Chatty concertinist (4/6)

  1. What a fascination and lucky discovery! As regards obtaining a Crane duet, you could try asking in the buy and sell section of this forum and/or you could try Barleycorn Concertinas. They have the largest selection of concertinas for sale in the world and are not too far from you. That said, Cranes are comparatively rare and Barleycorn might have only one or two, or even none at all!
  2. To add to this, you'll probably need a small duet to keep within your budget. All small instruments have limitations of one sort or another, though you can usually work within them. Small Haydens have some missing accidental notes (as DaveRo mentions above). Small Maccanns (39 and 46 buttons) start at G4 (G above middle C) on the right hand, which means the lower notes of several dance tunes and hymns/songs are missing. All Cranes start at C3 (octave below middle C) on the left and C4 (middle C) on the right and proceed chromatically from there, though some higher notes you need might be missing. A 42-button Crane as indicated by Alex is a pretty useable instrument. In fact such an instrument was the basis for the 44 and 45 button instruments he subsequently made for me. I learned on a 35 button Crane, which are more common than 42s, and certainly affordable.
  3. To me the obvious chords to try would be G or Dm. Or a simple countermelody. Yes, it's very different, but not for the reason you suggest. The guitar is strong on percussive sound and (relatively) weak on pitch, so note clashes like C - D can sound OK or even positively effective. The concertina is very much stronger on pitch, and clashes come out as exactly that, unless they are obviously and quickly resolved (as for example in a suspended 4th.)
  4. I completely agree. Easier for anyone, come to that. I think it's important to be aware that each version is very EC oriented. Parallel thirds are very easy on the English so it's natural to use this as the starting point for harmony. But a different arrangement might suit the Anglo better. Don't make life difficult by slavishly following an arrangement that doesn't suit the instrument! For example, on the Crane duet parallel thirds are awkward but parallel tenths are easy and achieve the same musical effect. There are so many valid options for harmonisation possible whilst staying within the same harmonic framework.

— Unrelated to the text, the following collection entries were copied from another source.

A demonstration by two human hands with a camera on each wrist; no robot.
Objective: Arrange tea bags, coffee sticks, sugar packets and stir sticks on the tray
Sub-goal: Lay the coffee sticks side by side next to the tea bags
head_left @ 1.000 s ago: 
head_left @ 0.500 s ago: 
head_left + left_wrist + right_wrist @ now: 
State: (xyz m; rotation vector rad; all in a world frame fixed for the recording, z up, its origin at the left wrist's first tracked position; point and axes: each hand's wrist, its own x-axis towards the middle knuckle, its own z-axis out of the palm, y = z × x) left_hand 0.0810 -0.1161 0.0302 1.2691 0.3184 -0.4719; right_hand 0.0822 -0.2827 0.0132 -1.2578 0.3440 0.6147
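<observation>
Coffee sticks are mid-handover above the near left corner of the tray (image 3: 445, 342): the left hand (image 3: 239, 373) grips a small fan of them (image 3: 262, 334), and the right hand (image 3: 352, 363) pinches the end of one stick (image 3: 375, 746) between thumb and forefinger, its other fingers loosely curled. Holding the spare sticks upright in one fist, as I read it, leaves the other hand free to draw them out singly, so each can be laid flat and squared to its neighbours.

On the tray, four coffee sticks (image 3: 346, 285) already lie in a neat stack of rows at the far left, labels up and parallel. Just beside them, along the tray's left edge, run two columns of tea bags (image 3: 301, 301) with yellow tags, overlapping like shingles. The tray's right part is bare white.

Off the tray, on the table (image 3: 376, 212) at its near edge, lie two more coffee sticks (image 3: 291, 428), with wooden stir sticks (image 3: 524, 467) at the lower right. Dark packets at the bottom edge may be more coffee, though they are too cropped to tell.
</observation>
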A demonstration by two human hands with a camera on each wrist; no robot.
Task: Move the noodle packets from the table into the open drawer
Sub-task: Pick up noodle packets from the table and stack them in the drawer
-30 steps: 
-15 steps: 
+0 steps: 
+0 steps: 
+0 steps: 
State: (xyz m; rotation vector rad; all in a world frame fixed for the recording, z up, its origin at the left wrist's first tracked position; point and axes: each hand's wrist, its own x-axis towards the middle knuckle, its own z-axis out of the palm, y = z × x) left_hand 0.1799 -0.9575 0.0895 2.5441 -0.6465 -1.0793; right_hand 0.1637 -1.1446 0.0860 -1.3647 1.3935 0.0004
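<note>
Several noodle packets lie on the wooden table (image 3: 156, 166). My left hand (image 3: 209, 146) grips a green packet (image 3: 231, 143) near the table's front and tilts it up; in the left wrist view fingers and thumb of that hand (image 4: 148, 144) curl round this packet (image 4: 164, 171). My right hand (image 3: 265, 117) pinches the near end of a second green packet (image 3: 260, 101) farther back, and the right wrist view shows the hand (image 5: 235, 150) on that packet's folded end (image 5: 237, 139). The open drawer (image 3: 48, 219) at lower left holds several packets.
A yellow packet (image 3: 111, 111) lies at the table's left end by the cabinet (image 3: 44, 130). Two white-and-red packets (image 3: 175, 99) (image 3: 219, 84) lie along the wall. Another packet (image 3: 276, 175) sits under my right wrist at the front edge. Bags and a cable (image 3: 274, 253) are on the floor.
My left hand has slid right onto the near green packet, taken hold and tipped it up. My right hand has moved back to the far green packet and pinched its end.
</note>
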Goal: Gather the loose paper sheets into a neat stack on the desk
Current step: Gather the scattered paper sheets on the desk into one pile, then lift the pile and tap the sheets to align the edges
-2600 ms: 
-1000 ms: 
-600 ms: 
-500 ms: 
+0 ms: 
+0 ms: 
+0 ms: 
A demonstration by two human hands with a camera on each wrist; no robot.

  5. True, but with C# in the melody you need only A and E in the bass to give an A major chord. Actually, on some occasions one might use an F# minor chord instead. (I don't know how feasible this is on either the Traveller or a 30 button Anglo. I'm a Crane player myself.)

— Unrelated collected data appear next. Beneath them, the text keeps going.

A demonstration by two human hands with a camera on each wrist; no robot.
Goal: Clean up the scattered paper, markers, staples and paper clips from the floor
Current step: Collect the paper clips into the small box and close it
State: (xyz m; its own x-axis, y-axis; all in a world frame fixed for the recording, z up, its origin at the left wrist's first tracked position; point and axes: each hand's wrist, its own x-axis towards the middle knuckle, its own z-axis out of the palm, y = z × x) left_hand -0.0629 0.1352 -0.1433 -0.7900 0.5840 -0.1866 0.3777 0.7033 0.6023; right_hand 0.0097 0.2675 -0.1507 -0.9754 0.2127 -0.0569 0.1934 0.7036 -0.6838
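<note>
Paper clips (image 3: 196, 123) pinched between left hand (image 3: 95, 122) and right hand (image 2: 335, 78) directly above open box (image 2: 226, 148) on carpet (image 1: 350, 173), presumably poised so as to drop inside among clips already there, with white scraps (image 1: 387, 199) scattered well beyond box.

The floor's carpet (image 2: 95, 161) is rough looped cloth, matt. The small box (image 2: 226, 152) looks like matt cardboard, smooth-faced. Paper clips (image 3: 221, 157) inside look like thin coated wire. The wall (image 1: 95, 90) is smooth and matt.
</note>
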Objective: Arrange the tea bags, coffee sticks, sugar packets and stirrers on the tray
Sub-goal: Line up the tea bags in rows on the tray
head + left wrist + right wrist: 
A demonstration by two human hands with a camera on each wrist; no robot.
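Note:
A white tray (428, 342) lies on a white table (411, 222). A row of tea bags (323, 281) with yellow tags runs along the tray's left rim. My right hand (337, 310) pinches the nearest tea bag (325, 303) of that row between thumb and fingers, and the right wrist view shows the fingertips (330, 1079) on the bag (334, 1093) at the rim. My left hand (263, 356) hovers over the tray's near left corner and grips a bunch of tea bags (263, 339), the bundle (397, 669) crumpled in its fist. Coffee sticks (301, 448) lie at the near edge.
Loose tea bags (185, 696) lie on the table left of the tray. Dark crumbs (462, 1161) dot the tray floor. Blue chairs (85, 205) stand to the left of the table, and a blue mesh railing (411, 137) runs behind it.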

  6. The extra button is a C# which allows you to play in the key of D major. There are plenty of English dance tunes in this key so I don't see it as a specifically Irish feature.
  7. It brought to mind The 29th of May, but on listening again they are rather different. LJ
  8. I can understand both sentiments you express, but it's interesting that you haven't actually answered either of David's two questions: LJ
  9. As far as I know from discussions on this forum, there is only one 5CC instrument in existence, found in Vienna. I don't know how long the owner has had it, or if he/she plays it much. So I fear you are doomed to disappointment on that front. That's what I concluded after tapping my fingers on the table whilst looking at the note layout. RaC went one better and tried it out using a tablet-based midi synthesiser to explore it. He concluded the same. Unfortunately we've both spent too long playing Cranes to make it worth changing; but in your position I'd jump at it. Go for it!

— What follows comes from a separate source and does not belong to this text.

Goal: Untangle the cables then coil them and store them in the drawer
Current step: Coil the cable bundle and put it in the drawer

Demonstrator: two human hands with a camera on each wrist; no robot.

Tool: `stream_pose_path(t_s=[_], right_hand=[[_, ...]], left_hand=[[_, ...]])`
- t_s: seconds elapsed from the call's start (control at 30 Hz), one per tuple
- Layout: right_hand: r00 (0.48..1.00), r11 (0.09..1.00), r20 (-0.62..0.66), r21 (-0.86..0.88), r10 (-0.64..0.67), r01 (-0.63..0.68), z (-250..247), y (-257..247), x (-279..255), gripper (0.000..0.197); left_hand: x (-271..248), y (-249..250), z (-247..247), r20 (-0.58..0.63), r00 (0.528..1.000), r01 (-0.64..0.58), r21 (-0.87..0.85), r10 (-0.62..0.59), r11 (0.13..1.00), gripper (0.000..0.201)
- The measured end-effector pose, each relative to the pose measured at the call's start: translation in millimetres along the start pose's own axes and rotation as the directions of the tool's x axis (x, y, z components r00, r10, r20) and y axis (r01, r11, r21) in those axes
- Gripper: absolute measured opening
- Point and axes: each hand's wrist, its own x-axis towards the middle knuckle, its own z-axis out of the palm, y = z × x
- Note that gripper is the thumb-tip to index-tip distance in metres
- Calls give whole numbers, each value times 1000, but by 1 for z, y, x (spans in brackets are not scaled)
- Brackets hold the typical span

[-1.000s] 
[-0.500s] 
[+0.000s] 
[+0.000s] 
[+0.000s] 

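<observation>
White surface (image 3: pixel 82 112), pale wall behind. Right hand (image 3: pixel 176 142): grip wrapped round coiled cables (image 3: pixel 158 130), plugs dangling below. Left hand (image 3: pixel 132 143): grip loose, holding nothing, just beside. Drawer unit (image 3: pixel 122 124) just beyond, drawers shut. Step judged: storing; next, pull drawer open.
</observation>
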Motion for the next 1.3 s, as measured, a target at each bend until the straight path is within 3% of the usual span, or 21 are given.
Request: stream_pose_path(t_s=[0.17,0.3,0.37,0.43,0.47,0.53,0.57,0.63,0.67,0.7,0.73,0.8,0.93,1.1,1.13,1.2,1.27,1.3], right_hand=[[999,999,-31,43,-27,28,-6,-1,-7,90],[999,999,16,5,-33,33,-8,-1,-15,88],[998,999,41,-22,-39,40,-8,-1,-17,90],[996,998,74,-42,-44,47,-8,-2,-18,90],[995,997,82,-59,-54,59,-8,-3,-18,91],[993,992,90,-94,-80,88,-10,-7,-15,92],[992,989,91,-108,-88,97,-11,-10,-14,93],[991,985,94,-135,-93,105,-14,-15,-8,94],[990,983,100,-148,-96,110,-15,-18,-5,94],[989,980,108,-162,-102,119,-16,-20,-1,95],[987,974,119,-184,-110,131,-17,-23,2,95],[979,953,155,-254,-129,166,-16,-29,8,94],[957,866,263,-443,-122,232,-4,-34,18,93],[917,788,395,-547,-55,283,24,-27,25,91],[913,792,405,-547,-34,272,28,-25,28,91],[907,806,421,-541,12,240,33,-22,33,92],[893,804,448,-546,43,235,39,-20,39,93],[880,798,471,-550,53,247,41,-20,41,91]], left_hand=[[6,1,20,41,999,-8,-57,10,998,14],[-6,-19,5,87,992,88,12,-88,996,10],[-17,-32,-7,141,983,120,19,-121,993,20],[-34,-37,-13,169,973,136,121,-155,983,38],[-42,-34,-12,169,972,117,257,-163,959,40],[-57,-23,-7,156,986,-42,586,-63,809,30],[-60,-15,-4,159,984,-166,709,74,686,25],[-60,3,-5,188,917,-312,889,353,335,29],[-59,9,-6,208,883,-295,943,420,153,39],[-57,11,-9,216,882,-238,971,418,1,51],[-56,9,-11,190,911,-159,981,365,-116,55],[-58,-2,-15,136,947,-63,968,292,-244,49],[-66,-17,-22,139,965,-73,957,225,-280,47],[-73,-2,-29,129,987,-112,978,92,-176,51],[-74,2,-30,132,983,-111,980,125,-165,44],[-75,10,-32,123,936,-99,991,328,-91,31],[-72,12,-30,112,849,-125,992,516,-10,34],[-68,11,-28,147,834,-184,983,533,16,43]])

  10. I don't think so. It's based on the same principle as the piano and the English concertina in having a core scale of C major with the accidentals close to their associated naturals. It's really a development of the English system but allowing for a full chromatic scale on each hand. It is, in theory, possible to play in any key on the Crane, but in practice it becomes a bit more difficult (less intuitive) once you go beyond a couple of sharps or flats. Your drawing of the "classic layout" is slightly misleading. The accidental next to C is C#, not Db, and similarly for some (but not all) of the other notes. This might sound like splitting hairs, but it does make a difference. On the English system the naturals occupy the two centre columns and the accidentals the outer two columns. So C# will be consistently adjacent to C. There is no Db (the note adjacent to D is D#) so if you needed that note you would have to use C# instead, which would seriously disrupt the normal fingering pattern (being on the opposite hand). Similar issues occur with the Crane; most obviously where in the lower octave D# is adjacent to D but an octave higher only Eb is available. This likewise disrupts the normal fingering pattern (though not as seriously as can occur on the English) because you can't apply the principle of simply moving to the adjacent button for the accidental.
  11. The idea that one's little finger is too weak or too slow to play a concertina seems widespread, but misguided. The pressure required on a button is only about 3 ounces (80 grams). Even a small child could manage that. I play a Crane duet but much the same considerations apply as for Hayden. You can play with only three fingers, but you deny yourself much flexibility by doing so. Someone else mentioned the common D - G start of many tunes. On the Crane it's so easy if you use the little finger for D and the ring for G. You're then ready for anything that follows There are plenty of other examples. I would strongly recommend any duet player (whatever system it is) or anglo player to practice from the start using the little finger. Little John.
  12. OK. These two bits of information each suggest about 9 to 10 man-weeks per concertina. (I'm making the assumption part-time means half-time.)
  13. Assuming a 37-hour week (but I bet you work more!) that works out at about 3 to 4 weeks. So if anything, less that the month Notetaker suggested.
  14. Aye, but those who are lucky enough to have one of your instruments appreciate the attention to detail and know it is worth the wait. LJ
  15. Fair point! What I was getting at is that all Cranes from 35 to 55 buttons have a consistent layout starting at C4 on the right (and C3 on the left). Once you go beyond 55 buttons there's no consistency of additional note choice or button position. Some have an extra low row (sounds like yours does); some have a few extra buttons positioned in a sixth column or under the left thumb; etc.